To do - Copy out all lines in the material below that contain the string "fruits".
- Opening Delimiter -
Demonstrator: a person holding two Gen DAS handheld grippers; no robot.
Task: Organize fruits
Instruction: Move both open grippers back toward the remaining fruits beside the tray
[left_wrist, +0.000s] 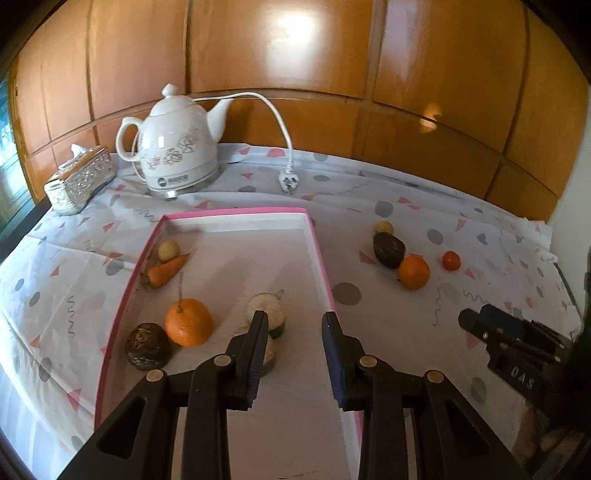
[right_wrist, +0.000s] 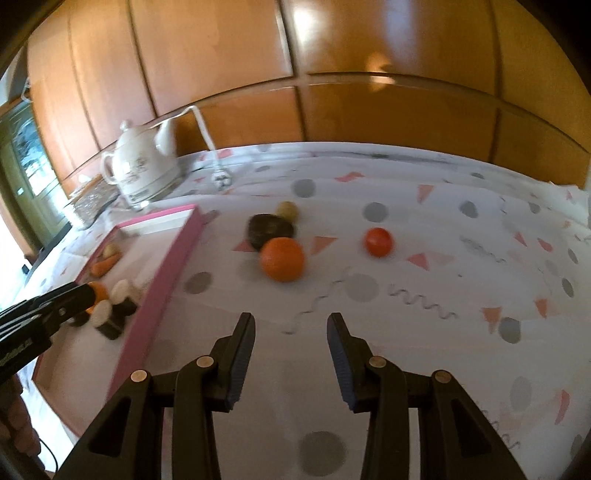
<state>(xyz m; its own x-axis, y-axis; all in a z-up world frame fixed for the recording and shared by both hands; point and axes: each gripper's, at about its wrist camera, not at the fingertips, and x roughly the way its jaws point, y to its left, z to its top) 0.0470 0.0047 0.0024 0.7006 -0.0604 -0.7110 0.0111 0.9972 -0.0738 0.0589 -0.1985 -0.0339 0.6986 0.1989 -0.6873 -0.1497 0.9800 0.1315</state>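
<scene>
A pink-rimmed white tray (left_wrist: 317, 254) holds an orange (left_wrist: 189, 322), a dark brown fruit (left_wrist: 147, 345), a carrot (left_wrist: 166, 271), a small pale round fruit (left_wrist: 168, 251) and two sushi-like pieces (left_wrist: 267, 314). My left gripper (left_wrist: 293, 325) is open and empty above the tray, just right of the sushi pieces. On the cloth to the right lie an orange (right_wrist: 282, 258), a dark fruit (right_wrist: 269, 229), a small pale fruit (right_wrist: 287, 210) and a red tomato (right_wrist: 378, 242). My right gripper (right_wrist: 291, 325) is open and empty, short of them.
A white ceramic kettle (left_wrist: 177, 147) with its cord and plug (left_wrist: 288, 181) stands at the back left beside a silver tissue box (left_wrist: 79, 181). Wooden panelling runs behind the table. The patterned cloth (right_wrist: 443, 295) covers the table.
</scene>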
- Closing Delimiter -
Expected output -
Task: Organize fruits
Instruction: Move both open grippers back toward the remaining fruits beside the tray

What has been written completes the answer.